- **Problem to solve**
Retype the line in which "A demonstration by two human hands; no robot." appears, then every line after it until the records end. Leave out the pictures.

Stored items
--------------------

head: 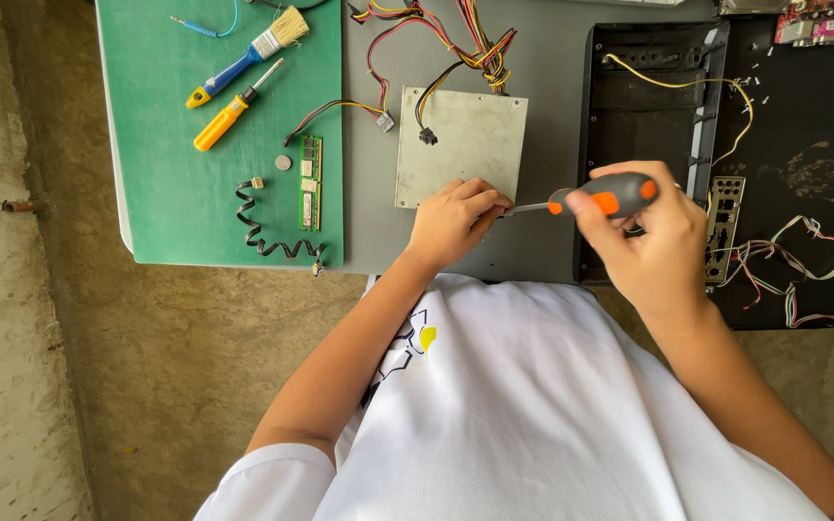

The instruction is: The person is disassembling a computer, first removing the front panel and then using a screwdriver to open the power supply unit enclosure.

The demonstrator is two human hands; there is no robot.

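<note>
Screwdriver at the corner of the power supply box

The grey table point(552, 87) carried everything, and I take the metal power supply box point(460, 145) at its middle as my landmark. Right of the box lay the open black computer case point(649, 106), with loose coloured wires point(803, 265) trailing past its far side. Left of the box lay the green mat point(176, 193), holding a brush point(243, 56), a yellow screwdriver point(229, 111), a memory stick point(310, 181), a coiled black cable point(263, 232) and a coin cell point(284, 163). My left hand point(451, 222) pressed on the box's near right corner, fingers curled together against the plate. My right hand point(649, 232) was wrapped tight around the grey-and-orange screwdriver point(605, 196), just right of that corner, its shaft pointing at my left fingertips.
</note>
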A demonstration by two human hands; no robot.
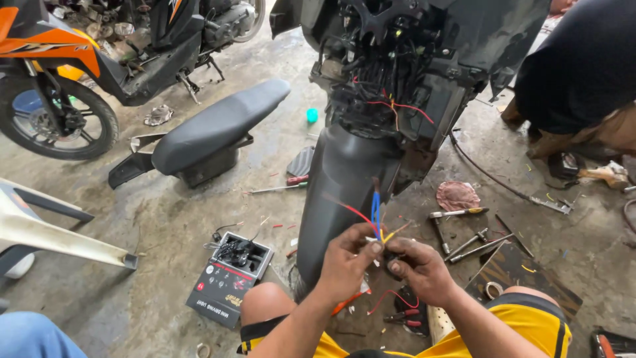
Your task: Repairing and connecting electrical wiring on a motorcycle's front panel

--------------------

- **Response area**
A demonstration by two human hands; no robot.
Your task: Repairing and connecting electrical wiring on a motorcycle's front panel

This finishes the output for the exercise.